*Exercise prompt*. Below are the records. Retype exactly the lines between the lines holding "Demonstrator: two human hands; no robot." and "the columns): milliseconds", inclusive.

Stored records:
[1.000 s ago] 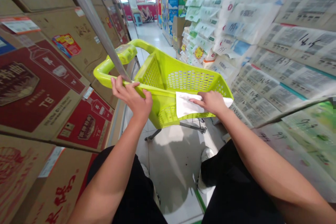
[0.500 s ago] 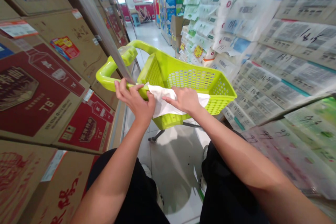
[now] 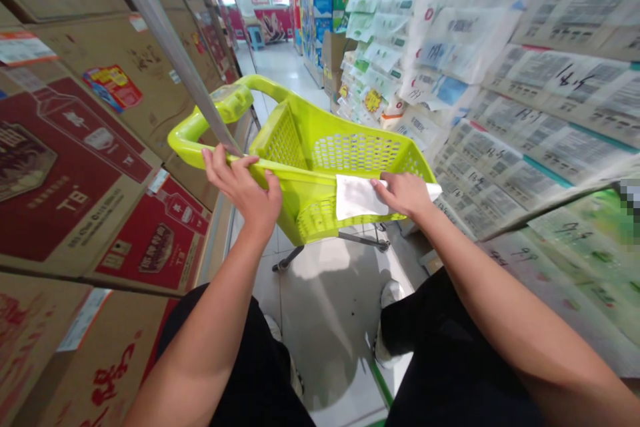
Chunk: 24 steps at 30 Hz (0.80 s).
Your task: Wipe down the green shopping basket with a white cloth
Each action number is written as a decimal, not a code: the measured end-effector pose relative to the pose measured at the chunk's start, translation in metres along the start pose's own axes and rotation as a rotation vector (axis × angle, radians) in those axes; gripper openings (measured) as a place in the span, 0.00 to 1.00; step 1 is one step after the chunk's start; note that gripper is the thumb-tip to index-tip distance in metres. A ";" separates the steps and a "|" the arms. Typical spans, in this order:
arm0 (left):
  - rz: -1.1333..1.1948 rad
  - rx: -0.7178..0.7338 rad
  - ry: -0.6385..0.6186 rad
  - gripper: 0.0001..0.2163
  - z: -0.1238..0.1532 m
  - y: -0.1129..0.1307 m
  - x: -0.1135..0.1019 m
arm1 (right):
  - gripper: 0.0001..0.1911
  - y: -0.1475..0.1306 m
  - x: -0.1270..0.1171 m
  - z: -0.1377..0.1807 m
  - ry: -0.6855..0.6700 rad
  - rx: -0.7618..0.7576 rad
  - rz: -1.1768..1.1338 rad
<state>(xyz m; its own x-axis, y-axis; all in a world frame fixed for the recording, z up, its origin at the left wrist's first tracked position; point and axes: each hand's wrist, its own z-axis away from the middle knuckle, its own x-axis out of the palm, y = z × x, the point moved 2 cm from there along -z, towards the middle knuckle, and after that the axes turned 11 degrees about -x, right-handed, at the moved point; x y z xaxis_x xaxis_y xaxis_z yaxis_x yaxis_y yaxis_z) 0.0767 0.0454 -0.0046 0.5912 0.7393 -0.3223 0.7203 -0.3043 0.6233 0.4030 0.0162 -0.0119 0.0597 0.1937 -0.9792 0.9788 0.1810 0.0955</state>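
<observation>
A lime-green shopping cart [image 3: 295, 180] with a perforated plastic basket stands in front of me, its looped handle at the left. My left hand [image 3: 245, 190] is closed over the cart's near rim by the handle, fingers on top and thumb on the near side. Against the near side wall, toward the front end, my right hand [image 3: 407, 193] presses a white cloth [image 3: 355, 197]. The cloth drapes over the rim and hangs down the outside; a corner of it shows beyond my hand. Part of it is hidden under the palm.
Stacked cardboard boxes [image 3: 125, 227] line the left, behind a slanting metal pole [image 3: 170, 40] close to the cart handle. On the right rise shelves of wrapped paper packs [image 3: 530, 100]. A tiled aisle runs ahead past a blue stool [image 3: 256, 37].
My right hand has slid the white cloth rightward along the cart's near side, toward its front end. My left hand keeps its hold on the rim; the view has shifted slightly.
</observation>
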 end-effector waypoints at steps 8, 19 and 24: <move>0.039 -0.009 0.032 0.15 0.012 0.018 0.013 | 0.39 -0.019 -0.006 -0.005 0.088 -0.057 -0.040; -0.011 0.015 -0.030 0.17 0.006 0.007 -0.002 | 0.42 -0.078 -0.017 -0.034 0.121 -0.165 -0.183; -0.025 0.060 -0.012 0.16 0.005 0.004 -0.008 | 0.39 -0.069 -0.018 -0.029 0.092 -0.174 -0.192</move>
<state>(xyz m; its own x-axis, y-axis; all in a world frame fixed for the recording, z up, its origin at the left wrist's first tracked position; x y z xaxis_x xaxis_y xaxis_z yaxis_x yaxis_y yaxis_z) 0.0766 0.0348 -0.0032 0.5767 0.7402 -0.3456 0.7553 -0.3218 0.5710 0.3286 0.0284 0.0043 -0.1492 0.2248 -0.9629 0.9217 0.3841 -0.0532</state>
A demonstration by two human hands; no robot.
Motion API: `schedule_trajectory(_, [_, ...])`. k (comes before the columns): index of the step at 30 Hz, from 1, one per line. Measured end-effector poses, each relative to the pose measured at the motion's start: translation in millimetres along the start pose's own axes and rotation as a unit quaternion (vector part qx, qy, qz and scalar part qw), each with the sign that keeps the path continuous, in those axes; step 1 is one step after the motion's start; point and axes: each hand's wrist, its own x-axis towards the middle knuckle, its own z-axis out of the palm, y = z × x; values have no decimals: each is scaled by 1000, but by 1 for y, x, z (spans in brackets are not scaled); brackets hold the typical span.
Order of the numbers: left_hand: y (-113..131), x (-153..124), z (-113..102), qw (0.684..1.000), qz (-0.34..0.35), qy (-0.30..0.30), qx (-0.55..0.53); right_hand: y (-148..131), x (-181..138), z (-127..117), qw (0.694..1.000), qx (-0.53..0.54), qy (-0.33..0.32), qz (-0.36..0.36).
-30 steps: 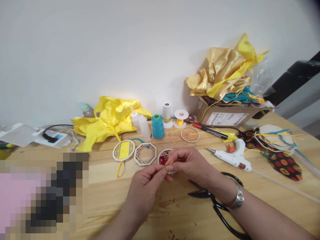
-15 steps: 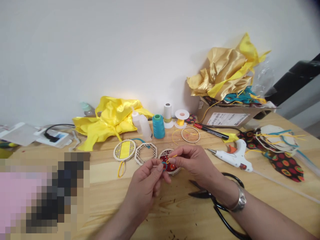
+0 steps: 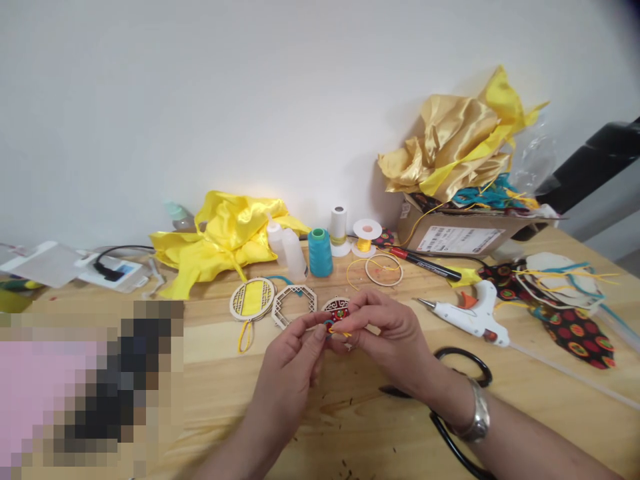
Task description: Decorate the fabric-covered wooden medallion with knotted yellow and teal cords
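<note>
My left hand and my right hand meet over the wooden table, fingertips pinched together on a short yellow cord with a small teal ring beside it. Just behind the fingers lies a round wooden ornament with red patterned fabric, partly hidden by them. Left of it lie an octagonal wooden frame and a round wooden frame with yellow fabric. My right wrist wears a silver bracelet.
Black scissors lie under my right forearm. A white glue gun lies to the right, a teal thread cone, glue bottles, yellow cloth and a cardboard box of gold fabric behind. A blurred patch covers the left foreground.
Both hands have come closer together and shifted slightly right; the yellow cord, held up by the right fingers before, is now pinched between both hands over the red ornament.
</note>
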Motion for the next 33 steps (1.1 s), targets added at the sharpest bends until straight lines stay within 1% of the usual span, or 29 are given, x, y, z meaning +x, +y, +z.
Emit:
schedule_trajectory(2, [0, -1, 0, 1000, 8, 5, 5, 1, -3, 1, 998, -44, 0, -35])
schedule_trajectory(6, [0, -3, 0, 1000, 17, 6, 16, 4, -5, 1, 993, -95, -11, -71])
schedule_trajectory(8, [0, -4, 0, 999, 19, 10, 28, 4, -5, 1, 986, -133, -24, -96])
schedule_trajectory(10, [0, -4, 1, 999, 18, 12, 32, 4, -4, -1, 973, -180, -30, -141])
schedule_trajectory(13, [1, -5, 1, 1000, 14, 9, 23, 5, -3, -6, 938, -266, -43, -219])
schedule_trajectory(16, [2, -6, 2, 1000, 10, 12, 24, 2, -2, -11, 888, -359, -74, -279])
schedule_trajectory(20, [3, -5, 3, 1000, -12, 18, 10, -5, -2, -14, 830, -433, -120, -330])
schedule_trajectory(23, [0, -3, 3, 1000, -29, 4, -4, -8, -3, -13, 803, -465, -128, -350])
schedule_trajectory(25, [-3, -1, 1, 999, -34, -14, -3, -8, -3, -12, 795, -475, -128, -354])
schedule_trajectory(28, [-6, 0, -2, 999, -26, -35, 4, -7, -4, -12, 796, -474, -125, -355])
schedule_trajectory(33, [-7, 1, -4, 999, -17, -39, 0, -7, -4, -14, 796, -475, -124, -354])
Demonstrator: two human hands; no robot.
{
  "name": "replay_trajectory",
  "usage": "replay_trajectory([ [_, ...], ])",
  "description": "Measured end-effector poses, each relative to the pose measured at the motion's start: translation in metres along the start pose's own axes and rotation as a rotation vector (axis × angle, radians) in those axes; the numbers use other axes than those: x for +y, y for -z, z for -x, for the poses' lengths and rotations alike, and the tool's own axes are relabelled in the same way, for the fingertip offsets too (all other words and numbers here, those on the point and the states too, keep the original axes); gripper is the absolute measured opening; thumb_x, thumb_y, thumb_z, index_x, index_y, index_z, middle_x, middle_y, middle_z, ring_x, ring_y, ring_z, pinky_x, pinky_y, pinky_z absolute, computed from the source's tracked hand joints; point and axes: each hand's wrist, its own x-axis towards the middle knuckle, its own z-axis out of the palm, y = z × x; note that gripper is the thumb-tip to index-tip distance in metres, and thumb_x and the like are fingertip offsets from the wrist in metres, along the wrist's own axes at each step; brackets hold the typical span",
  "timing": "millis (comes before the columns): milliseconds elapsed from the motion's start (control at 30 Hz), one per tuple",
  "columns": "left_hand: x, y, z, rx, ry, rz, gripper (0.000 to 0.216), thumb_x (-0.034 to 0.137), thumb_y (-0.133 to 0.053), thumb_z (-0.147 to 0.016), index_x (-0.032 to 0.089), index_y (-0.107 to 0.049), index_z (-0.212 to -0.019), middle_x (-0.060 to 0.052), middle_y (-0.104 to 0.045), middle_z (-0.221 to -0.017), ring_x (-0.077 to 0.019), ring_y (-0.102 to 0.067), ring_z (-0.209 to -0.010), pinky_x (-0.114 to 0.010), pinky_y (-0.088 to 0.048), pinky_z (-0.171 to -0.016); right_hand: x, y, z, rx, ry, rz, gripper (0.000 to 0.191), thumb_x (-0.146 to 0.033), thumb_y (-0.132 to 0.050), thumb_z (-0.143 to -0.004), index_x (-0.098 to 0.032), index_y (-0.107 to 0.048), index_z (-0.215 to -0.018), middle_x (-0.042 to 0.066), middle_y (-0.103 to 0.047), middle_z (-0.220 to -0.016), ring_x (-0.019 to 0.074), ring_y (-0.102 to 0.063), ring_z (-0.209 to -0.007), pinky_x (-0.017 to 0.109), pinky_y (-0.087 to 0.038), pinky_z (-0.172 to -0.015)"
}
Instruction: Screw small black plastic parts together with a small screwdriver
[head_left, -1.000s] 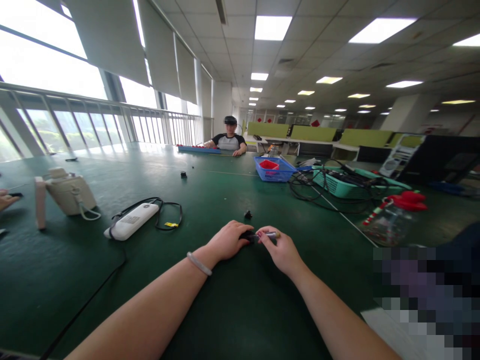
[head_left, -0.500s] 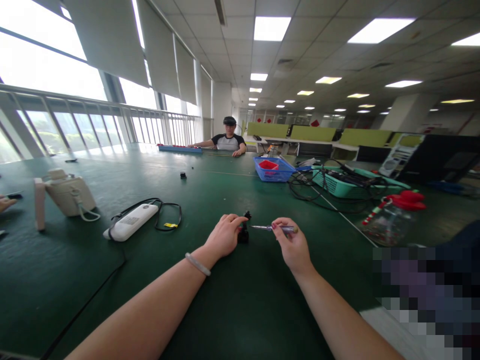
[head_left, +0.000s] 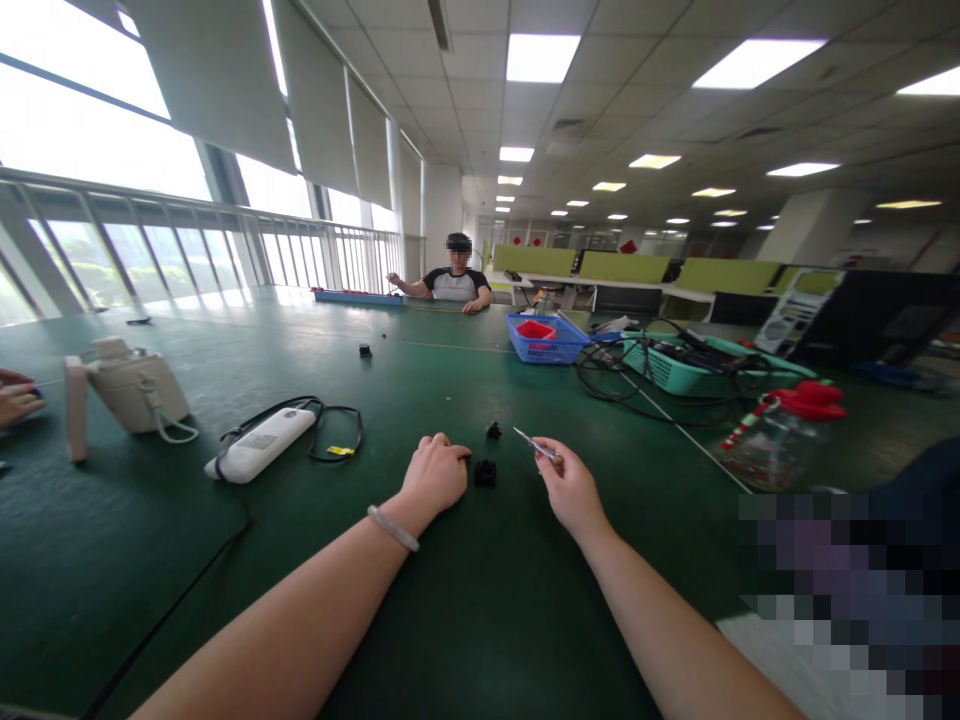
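My left hand (head_left: 437,473) rests on the green table with its fingers loosely bent and one digit stretched to the right; I see nothing in it. Just right of it sits a small black square part (head_left: 485,474), apart from or barely touching the fingertip. Slightly beyond lies a second, smaller black piece (head_left: 493,430) of irregular shape. My right hand (head_left: 571,492) is closed around the handle of a small screwdriver (head_left: 546,450), whose tip points up and left towards the smaller piece without touching it.
Left of my hands lie a white device (head_left: 262,445) with a black cord and a beige bottle (head_left: 139,390). Another black part (head_left: 365,351) lies farther off. Blue (head_left: 547,340) and green (head_left: 667,365) baskets and a red-lidded jar (head_left: 787,440) stand right. A co-worker (head_left: 457,280) sits opposite.
My left hand has drawn back left, off the black parts. The screwdriver has moved left and its tip now points up-left. The co-worker opposite has raised one hand.
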Motion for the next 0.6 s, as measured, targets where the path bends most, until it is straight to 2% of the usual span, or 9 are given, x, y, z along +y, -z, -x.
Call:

*Exercise answer*.
Demonstrator: two human hands; no robot.
{
  "name": "replay_trajectory",
  "usage": "replay_trajectory([ [_, ...], ])",
  "description": "Measured end-effector poses, each relative to the pose measured at the motion's start: translation in metres along the start pose's own axes and rotation as a rotation vector (axis × angle, radians) in those axes; the numbers use other axes than those: x for +y, y for -z, z for -x, for the poses' lengths and rotations alike, and the tool's own axes are relabelled in the same way, for the fingertip offsets too (all other words and numbers here, those on the point and the states too, keep the original axes); gripper is the absolute measured opening; thumb_x, thumb_y, thumb_z, index_x, index_y, index_z, middle_x, middle_y, middle_z, ring_x, ring_y, ring_z, pinky_x, pinky_y, pinky_z absolute, computed from the source's tracked hand joints; point and axes: each hand's wrist, its own x-axis towards the middle knuckle, its own z-axis out of the palm, y = z × x; note that gripper is the thumb-tip to index-tip distance in metres, and thumb_x and the like are fingertip offsets from the wrist in metres, along the wrist's own axes at each step; brackets hold the typical span",
  "timing": "millis (comes before the columns): milliseconds elapsed from the motion's start (control at 30 Hz), one per tuple",

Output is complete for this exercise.